O içime doğan kötü his tamamen beni sararken Mine'yi takip edip düşüncelerimi savuşturmaktan başka bir şey yapamıyorum. Savaş'ın olduğu sınıfı işaret ediyor bana ve bir kez daha içeriden ses geliyor. Muhtemel olarak ya masayı fırlattı ya da tahtayı yumrukluyor.

Vakit kaybetmeden sınıfta giriyorum ve kapıyı kapatıp arkasına sandalye yaslıyorum. Ne olur ne olmaz diye.

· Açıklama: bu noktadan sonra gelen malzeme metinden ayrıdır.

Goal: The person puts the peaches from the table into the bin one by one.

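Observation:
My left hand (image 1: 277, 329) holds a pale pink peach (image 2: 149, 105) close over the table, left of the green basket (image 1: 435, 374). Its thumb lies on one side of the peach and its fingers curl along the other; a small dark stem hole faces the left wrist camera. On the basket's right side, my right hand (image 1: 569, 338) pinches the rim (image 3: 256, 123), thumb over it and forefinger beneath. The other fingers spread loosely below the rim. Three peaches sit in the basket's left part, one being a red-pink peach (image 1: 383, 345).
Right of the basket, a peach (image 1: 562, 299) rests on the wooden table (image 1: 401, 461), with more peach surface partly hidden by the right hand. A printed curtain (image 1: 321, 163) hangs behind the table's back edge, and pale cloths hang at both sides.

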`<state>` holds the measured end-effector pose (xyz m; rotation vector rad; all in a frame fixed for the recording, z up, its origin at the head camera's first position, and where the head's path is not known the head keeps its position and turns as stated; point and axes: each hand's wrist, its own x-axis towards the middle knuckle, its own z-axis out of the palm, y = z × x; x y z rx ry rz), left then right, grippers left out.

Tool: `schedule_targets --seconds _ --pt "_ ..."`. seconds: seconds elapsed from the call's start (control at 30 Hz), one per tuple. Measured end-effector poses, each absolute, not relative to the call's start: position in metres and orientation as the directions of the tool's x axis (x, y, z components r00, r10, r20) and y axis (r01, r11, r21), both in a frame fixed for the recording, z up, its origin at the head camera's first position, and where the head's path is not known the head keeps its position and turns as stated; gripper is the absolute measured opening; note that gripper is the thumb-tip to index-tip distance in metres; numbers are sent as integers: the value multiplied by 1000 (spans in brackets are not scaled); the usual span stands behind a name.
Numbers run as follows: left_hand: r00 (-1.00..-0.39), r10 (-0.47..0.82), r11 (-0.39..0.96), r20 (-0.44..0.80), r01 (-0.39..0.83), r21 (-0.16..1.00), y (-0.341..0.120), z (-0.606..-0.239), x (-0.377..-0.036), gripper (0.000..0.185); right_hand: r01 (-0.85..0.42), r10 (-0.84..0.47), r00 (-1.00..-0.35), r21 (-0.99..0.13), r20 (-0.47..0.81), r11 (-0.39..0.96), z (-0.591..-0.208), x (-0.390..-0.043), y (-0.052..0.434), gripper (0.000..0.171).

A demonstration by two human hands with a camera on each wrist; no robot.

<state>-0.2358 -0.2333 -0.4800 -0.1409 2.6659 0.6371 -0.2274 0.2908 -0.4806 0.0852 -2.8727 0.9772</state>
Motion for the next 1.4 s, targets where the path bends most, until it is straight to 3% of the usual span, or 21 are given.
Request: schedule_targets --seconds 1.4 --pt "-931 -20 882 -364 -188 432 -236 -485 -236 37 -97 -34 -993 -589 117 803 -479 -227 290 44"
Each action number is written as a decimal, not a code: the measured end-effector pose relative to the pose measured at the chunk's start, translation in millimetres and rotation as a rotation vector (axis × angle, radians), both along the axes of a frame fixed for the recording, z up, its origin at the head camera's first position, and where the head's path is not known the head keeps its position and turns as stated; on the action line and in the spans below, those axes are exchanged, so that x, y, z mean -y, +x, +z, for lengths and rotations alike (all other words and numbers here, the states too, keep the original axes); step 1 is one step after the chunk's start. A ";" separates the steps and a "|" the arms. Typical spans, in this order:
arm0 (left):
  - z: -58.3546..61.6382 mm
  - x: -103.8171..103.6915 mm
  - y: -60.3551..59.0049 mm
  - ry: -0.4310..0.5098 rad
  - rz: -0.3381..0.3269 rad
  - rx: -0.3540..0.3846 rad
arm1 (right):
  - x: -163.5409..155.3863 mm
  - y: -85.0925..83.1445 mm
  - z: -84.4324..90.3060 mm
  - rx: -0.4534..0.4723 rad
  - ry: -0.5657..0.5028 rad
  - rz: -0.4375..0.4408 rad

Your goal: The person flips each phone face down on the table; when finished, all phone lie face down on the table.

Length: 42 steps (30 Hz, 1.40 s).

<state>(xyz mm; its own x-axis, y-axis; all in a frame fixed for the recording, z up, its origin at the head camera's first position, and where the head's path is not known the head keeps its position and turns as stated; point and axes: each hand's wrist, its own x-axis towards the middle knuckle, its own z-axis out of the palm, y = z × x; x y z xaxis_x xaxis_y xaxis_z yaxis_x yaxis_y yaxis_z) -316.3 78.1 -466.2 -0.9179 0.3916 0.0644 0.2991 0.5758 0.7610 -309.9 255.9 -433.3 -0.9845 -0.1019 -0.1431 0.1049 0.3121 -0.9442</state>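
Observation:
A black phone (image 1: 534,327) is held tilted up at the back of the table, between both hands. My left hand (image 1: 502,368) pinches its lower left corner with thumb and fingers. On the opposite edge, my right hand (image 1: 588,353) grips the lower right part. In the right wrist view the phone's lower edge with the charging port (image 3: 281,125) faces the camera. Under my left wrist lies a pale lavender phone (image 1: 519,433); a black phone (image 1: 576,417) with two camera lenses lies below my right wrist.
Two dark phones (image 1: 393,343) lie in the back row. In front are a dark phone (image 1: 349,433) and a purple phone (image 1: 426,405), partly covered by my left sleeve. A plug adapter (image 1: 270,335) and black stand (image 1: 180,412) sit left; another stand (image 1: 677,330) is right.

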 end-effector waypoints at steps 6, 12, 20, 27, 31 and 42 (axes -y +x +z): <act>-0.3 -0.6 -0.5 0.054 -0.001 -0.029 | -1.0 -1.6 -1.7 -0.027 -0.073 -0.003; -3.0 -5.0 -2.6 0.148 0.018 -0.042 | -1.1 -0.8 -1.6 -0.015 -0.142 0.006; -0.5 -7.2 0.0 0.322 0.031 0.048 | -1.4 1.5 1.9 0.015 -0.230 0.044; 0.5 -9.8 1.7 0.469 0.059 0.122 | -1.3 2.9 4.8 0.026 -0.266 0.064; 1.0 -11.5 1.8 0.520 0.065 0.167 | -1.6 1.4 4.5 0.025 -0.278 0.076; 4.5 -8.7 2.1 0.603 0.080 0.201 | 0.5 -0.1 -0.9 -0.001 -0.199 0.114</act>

Kafasını bana döndürüyor ve o an gözlerindeki siniri daha önce gördüğümü hatırlamıyorum. Önce bir tedirginlikle yaklaşıyorum. Beni görünce biraz olsun sakinleşiyor.

"Tüm kampüs ayağa kalktı. Bu kadar büyük olan olay ne?"

"Büyük bir olay yok. Olay falan yok. Dışarı çık Nazlı, lütfen ."

Bu salaklık değil de ne! Birazdan bülbül gibi şakayacaksın. Ne yani bu tavırlar. Neyse sinirli olmasına veriyorum.

Yanına gidip duvarı yumruklamaktan kızaran ellerini tutuyorum.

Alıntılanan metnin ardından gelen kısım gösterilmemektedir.